The accretion of smugness that was these thoughts winced, cowered and forgot as the pain struck.

The agony rolled by in waves, surrounding her. There was only the pain, obscuring a glimmer of melancholy at the edge of consciousness. Yes―a loss! She had lost something precious! If she could only hold back the pain long enough to remember. The paralyzing pain rolled in another wave, mocking her, leaving her numb and empty. The pain! And with the pain a sense of futility and mockery that obscured tantalizing recollections.

Yes, she had forgotten a precious thing. If only she could get a handle on it. She was a hiccup in the cosmic process and she had lost something. There was something else, a familiar, comforting presence, and it was missing. Power! That was it. she had none. If the discohate perceptions would just hold still, she could catch one and hold it to scrutiny. The powerlessness taunted her―once mighty and implacable, she had become a cipher, a wanderer with nowhere to go.

Power defined by its absence gave small comfort. She had had it―now she didn’t. The Fata Morgana felt a melancholic longing for her departed power. Not power to do anything in particular―threaten, coerce, destroy: illuminate a city, tighten the skeins of a siege engine, or wind up the bowels of a child’s clockwork toy―just power to have around. Just in case. There was this feeling―what had been hers, was now not, and that troubled her. Or would have troubled her if the tantalizing wisps of memory would hold still. There was that in the emptiness that defied a firm grip. Just the familiar, reassuring bulge of potential, there to quiet her unease was not much to ask. But who to ask?

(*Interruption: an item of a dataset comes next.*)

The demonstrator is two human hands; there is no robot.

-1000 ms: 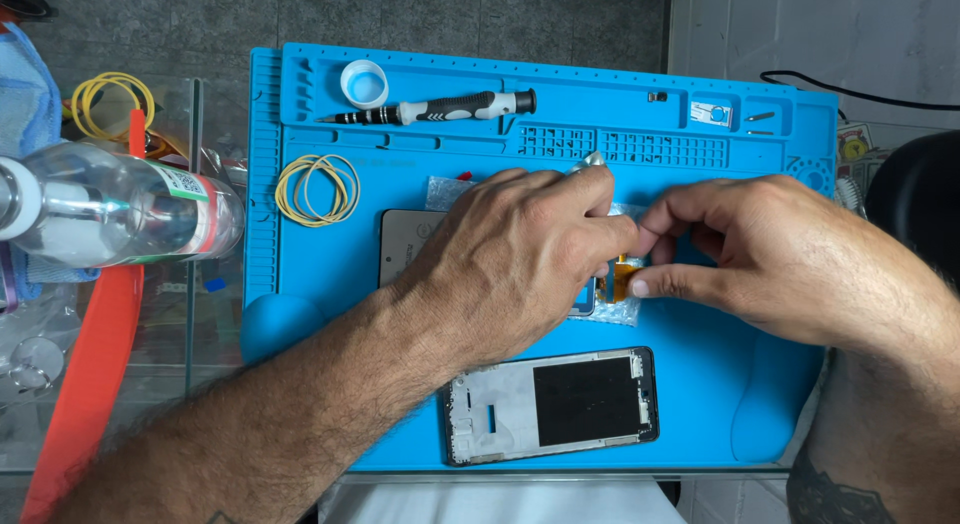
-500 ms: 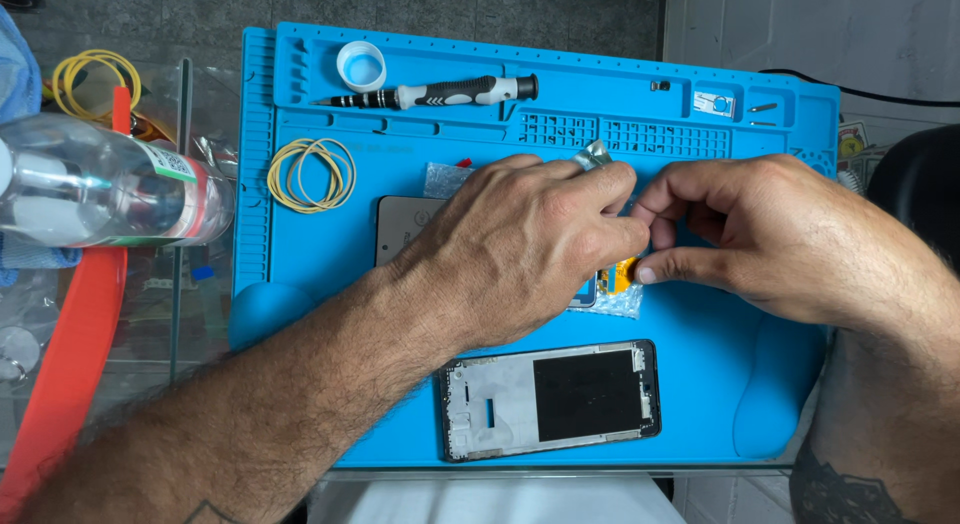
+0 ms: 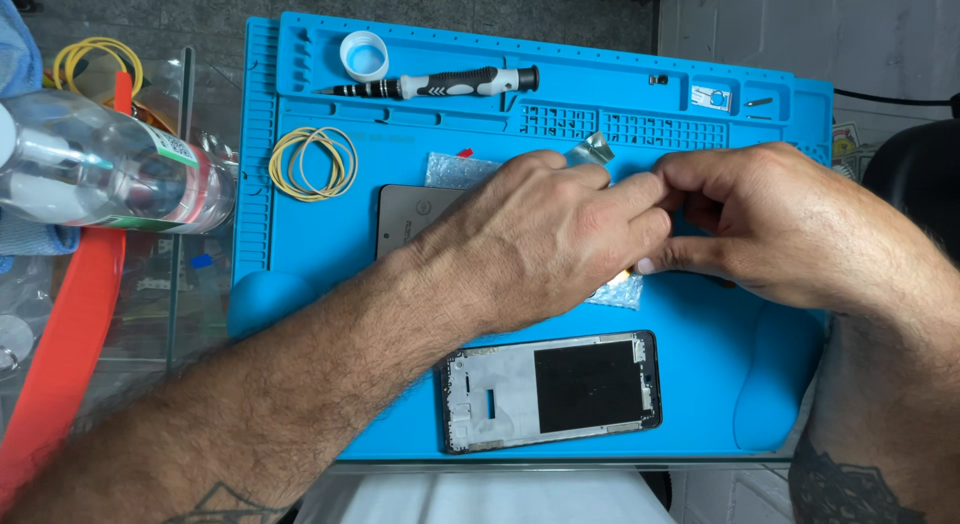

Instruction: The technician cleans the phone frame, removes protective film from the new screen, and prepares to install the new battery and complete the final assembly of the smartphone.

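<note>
Since the earlier frames both hands have drawn closer together, and the small orange part that showed plainly between them is now almost covered, only a sliver peeking out under the fingers. Left hand point(image 3: 540, 239) lies palm down over the middle of the blue work mat point(image 3: 400, 404), fingers stretched out and pressed together, their tips meeting the right hand point(image 3: 770, 224). That right hand is curled, thumb and forefinger pinched at the small orange part point(image 3: 628, 275); whether the left hand also grips it cannot be told. Just under the fingertips lies a clear little plastic bag point(image 3: 615, 294), flat on the mat. A strip of silvery foil point(image 3: 592, 150) sticks up behind the left knuckles. Partly under the left wrist is a grey phone back panel point(image 3: 405, 216), with another clear bag point(image 3: 455, 170) above it. Nearer the person, a phone frame point(image 3: 550, 391) with a dark rectangle lies lengthwise on the mat. Farther out, yellow rubber bands point(image 3: 312, 164) rest at the mat's left, a black and white precision screwdriver point(image 3: 440, 84) and a white ring cap point(image 3: 363, 56) in its top tray. Off the mat, on the tabletop, lies a clear bottle point(image 3: 110, 174) on its side, beside an orange strap point(image 3: 60, 354).
</note>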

In the permeating emptiness, a bland, featureless wall announced it would be pain again if she would but allow it. The wanderer in the void caught at it, held it, cherished it, and felt the pain. In the first red rush, she forgot all once again, drowning in a firmament of agony. In measureless time awareness returned, and with it discovery that the pain had lessened to a throbbing which, in turn, as stars were born and galaxies defined, diminished to an annoying tintinnation. Born anew, the universe boiled, simmered, and went off to cool―over the edge of her perception, to wait. She awoke.

Now that was strange, I distinctly remember nothingness. All this would appear to be a somethingness. But where is it? I recall Chaos through the fumes of sleep, and Chaos, at least, is something.

"Where am I? Who am I?"

"Very appropriate," said a voice close by. "Your utterances, that is, for you remember nothing and you want some answers. At the moment you are a point, a very big, very heavy point―a point with a past―but still a point, and an awareness, not much more. But at least you are someplace, and that is considerably more than what you have left behind can say for itself. Being someplace is what a point is all about," the voice added gratuitously. "Even Eternity’s gotta start someplace, right? Don’t worry, be happy."

She looked about and saw a shimmering curtain, an Aurora Borealis of dancing pinks and fuchsias backlit in blue. A bird poked its head through a rift in the curtain. "Poetic, isn’t it? A beaded curtain in a house of pleasure, seen through the haze of passion, a forest fire just over the horizon and always out of reach." It was the voice. "You will never see the real thing. You may only infer its existence from secondary manifestations."

The bird, a duck, motioned her over, and to her surprise, the goddess discovered she possessed a volition. The wanderer stretched and felt her strength, small but there. She approached the bird.

The bird flipped a coin, a considerable feat for a duck.

"What happened? I remember nothing, but there was something: pain, a great noise..."

"You have an admirable facility for understatement. What you have just witnessed and cannot remember is the end of everything and a new beginning―the Big Bang. Yearnings, struggles, joys: all the paradigms, apotheoses, covetousness, sloth, envy, etc., along with dandelions, cabbages, butterflies―the hotel reservations and weekend painting projects of a googolplex of individuals are over, caput, finis―sucked through the eye of Eternity’s needle, pushed out backwards on the other end, and here you are. Simple, really."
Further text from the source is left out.